Information supplied.

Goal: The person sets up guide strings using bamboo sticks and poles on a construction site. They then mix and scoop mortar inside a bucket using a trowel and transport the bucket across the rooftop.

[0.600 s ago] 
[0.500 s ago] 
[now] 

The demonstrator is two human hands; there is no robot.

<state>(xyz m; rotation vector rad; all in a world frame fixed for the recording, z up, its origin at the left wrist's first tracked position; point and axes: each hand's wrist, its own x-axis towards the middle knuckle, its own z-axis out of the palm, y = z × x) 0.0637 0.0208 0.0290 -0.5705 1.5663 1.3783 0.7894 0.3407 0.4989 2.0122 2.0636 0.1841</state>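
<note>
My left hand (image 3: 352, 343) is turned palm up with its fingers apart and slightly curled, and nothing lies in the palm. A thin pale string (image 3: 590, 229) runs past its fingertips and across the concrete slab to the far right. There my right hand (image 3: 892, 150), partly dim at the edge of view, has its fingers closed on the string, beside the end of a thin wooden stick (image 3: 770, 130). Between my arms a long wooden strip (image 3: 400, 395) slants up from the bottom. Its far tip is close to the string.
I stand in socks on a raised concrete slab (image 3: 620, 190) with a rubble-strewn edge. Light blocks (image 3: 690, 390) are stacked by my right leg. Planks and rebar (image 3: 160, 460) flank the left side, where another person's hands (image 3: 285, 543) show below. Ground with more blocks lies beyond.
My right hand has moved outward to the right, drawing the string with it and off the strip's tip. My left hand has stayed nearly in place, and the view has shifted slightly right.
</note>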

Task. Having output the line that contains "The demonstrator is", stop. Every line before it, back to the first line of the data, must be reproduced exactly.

Completed exercise.
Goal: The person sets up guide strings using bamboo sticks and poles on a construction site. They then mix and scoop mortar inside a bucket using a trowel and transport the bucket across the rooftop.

[0.600 s ago] 
[0.500 s ago] 
[now] 

The demonstrator is two human hands; there is no robot.

Output is finished, and nothing else is required.